-- Task objective --
Please reproduce all of the listing below exactly and drop its images.

-- Recorded data --
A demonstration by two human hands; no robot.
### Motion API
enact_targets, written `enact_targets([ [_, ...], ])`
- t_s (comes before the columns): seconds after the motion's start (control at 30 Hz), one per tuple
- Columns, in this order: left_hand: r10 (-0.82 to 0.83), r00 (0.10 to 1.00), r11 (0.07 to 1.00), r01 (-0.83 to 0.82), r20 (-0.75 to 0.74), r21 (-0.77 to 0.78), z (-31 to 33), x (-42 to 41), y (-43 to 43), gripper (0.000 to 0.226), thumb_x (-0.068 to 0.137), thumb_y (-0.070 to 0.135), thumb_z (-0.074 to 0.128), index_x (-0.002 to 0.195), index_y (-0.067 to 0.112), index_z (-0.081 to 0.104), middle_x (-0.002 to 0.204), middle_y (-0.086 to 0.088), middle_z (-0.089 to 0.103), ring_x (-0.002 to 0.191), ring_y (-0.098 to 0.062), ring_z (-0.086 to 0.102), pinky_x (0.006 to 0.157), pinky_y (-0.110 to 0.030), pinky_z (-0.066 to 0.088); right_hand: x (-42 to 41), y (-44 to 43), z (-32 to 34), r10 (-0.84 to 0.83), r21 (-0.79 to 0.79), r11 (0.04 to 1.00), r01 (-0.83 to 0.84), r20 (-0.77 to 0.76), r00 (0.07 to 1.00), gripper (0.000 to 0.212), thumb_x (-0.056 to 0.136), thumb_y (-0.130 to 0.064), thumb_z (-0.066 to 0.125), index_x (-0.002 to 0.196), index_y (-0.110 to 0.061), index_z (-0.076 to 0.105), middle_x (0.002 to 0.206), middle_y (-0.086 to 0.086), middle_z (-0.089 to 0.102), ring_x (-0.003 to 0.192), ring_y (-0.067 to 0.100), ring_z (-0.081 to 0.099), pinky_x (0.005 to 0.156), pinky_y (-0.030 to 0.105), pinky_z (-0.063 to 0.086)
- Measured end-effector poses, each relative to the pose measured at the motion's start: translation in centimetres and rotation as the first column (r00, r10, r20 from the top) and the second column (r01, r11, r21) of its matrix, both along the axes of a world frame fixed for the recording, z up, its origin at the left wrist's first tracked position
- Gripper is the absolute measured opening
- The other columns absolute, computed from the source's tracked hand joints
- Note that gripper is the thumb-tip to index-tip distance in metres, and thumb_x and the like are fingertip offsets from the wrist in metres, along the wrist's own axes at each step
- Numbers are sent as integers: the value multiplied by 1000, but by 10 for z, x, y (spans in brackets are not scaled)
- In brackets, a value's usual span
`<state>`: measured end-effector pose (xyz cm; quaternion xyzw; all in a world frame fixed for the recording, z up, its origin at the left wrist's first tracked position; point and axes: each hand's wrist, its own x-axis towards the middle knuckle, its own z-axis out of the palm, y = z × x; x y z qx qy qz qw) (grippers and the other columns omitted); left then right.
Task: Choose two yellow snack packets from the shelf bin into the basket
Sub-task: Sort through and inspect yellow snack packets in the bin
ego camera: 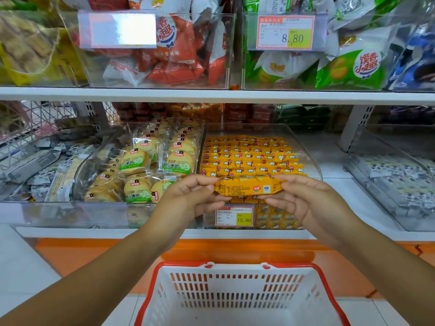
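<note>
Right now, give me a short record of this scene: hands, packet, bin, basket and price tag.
yellow packet: held level in front of the bin
left hand: pinches its left end
right hand: pinches its right end
shelf bin: rows of yellow packets
basket: below the hands, no packet visible inside
price tag: 15.80

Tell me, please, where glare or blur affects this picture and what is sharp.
Head view: glare whites out the upper-left label; the top-left bin is blurred; the packet, pinched by the left hand and right hand, is sharp.
</note>
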<state>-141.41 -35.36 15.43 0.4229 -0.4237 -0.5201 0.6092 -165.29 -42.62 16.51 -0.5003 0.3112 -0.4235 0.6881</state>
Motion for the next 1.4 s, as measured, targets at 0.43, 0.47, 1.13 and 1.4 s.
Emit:
enact_targets([
  [0.43, 123, 977, 992, -114, 174, -63, -6, 0, -4, 19, 87, 16, 66, 72, 25, 71, 97, 1, 76, 91, -19, 74, 74, -25, 59, 7, 9, -3, -97, -200, 978, 59, -184, 978, 5, 69, -30, 73, 66, -26, 72, 110, 12, 74, 100, 27, 73, 89, 37, 57],
  [0.47, 131, 973, 991, -122, 190, -59, -8, -1, -4, 18, 92, 14, 64, 76, 22, 68, 97, -1, 76, 90, -20, 74, 75, -30, 60, 8, 9, -4, -98, -209, 976, 60, -172, 980, 7, 70, -29, 71, 65, -25, 70, 109, 12, 74, 100, 27, 73, 89, 37, 57],
  [1.13, 161, 980, 987, -156, 121, -48, -3, -8, -2, 22, 80, 10, 70, 102, 13, 75, 92, -6, 78, 83, -20, 75, 70, -21, 58, 6, 11, -1, -92, -212, 975, 65, -121, 988, 36, 74, -19, 71, 108, -8, 64, 95, 10, 77, 89, 28, 75, 71, 22, 58],
  [1.4, 100, 988, 995, -100, 114, 1, -3, -3, -3, 28, 85, 12, 65, 112, 9, 72, 100, -8, 77, 95, -23, 74, 75, -21, 58, 5, 7, -3, -32, -135, 991, 26, -44, 999, 35, 76, -15, 69, 109, -6, 64, 99, 17, 75, 91, 30, 75, 71, 23, 59],
])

-- Task response --
A demonstration by two human hands; no robot.
### Motion API
enact_targets, written `enact_targets([ [_, ...], ])`
- t_s (comes before the columns): seconds after the motion's start (control at 30 Hz), one per tuple
- Columns, in this order: left_hand: r10 (-0.82 to 0.83), r00 (0.10 to 1.00), r11 (0.07 to 1.00), r01 (-0.83 to 0.82), r20 (-0.75 to 0.74), r21 (-0.77 to 0.78), z (-31 to 33), x (-42 to 41), y (-43 to 43), gripper (0.000 to 0.226), thumb_x (-0.068 to 0.137), thumb_y (-0.070 to 0.135), thumb_z (-0.074 to 0.128), index_x (-0.002 to 0.195), index_y (-0.067 to 0.112), index_z (-0.081 to 0.104), middle_x (-0.002 to 0.204), middle_y (-0.086 to 0.088), middle_z (-0.089 to 0.103), ring_x (-0.002 to 0.191), ring_y (-0.098 to 0.062), ring_z (-0.086 to 0.102), pinky_x (0.006 to 0.157), pinky_y (-0.110 to 0.030), pinky_z (-0.066 to 0.088); right_hand: x (-42 to 41), y (-44 to 43), z (-32 to 34), r10 (-0.84 to 0.83), r21 (-0.79 to 0.79), r11 (0.04 to 1.00), r01 (-0.83 to 0.84), r20 (-0.77 to 0.76), r00 (0.07 to 1.00), gripper (0.000 to 0.212), thumb_x (-0.056 to 0.136), thumb_y (-0.130 to 0.064), thumb_z (-0.066 to 0.125), index_x (-0.002 to 0.196), index_y (-0.110 to 0.061), index_z (-0.076 to 0.105), middle_x (0.002 to 0.206), middle_y (-0.086 to 0.086), middle_z (-0.089 to 0.102), ring_x (-0.003 to 0.192), ring_y (-0.067 to 0.100), ring_z (-0.081 to 0.099), pinky_x (0.005 to 0.156), pinky_y (-0.030 to 0.105), pinky_z (-0.063 to 0.086)
- Measured end-effector poses, each relative to the pose measured at the motion's start: translation in centimetres and rotation as the first column (r00, r10, r20 from the top) and the second column (r01, r11, r21) of its matrix, both along the axes of a world frame fixed for the recording, z up, its origin at the left wrist's first tracked position
- Gripper is the absolute measured opening
- The other columns absolute, computed from the source's tracked hand joints
- Note that gripper is the thumb-tip to index-tip distance in metres, and thumb_x and the like are fingertip offsets from the wrist in metres, along the wrist's own axes at each step
- Numbers are sent as integers: the value multiplied by 1000, but by 10 for z, x, y (spans in brackets are not scaled)
- In brackets, a value's usual span
`<state>`: measured end-effector pose (xyz cm; quaternion xyzw; all in a world frame fixed for the recording, z up, its origin at the left wrist's first tracked position; point and axes: each hand's wrist, its own x-axis towards the middle knuckle, its own z-axis out of the palm, y = z × x; x y z qx qy qz qw) (grippers and the other columns omitted); left then right.
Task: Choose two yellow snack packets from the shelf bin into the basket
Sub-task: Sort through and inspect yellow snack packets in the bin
ego camera: 
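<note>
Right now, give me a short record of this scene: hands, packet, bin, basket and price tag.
yellow packet: held level in front of the bin
left hand: pinches its left end
right hand: pinches its right end
shelf bin: rows of yellow packets
basket: below the hands, no packet visible inside
price tag: 15.80

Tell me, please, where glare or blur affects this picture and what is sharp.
Head view: glare whites out the upper-left label; the top-left bin is blurred; the packet, pinched by the left hand and right hand, is sharp.
</note>
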<state>-141.41 -35.36 15.43 0.4229 -0.4237 -0.5201 0.6092 -165.29 -42.62 16.51 -0.5003 0.3112 -0.4235 0.6881</state>
Motion for the next 1.4 s, as measured, targets at 0.43, 0.47, 1.13 and 1.4 s.
Emit:
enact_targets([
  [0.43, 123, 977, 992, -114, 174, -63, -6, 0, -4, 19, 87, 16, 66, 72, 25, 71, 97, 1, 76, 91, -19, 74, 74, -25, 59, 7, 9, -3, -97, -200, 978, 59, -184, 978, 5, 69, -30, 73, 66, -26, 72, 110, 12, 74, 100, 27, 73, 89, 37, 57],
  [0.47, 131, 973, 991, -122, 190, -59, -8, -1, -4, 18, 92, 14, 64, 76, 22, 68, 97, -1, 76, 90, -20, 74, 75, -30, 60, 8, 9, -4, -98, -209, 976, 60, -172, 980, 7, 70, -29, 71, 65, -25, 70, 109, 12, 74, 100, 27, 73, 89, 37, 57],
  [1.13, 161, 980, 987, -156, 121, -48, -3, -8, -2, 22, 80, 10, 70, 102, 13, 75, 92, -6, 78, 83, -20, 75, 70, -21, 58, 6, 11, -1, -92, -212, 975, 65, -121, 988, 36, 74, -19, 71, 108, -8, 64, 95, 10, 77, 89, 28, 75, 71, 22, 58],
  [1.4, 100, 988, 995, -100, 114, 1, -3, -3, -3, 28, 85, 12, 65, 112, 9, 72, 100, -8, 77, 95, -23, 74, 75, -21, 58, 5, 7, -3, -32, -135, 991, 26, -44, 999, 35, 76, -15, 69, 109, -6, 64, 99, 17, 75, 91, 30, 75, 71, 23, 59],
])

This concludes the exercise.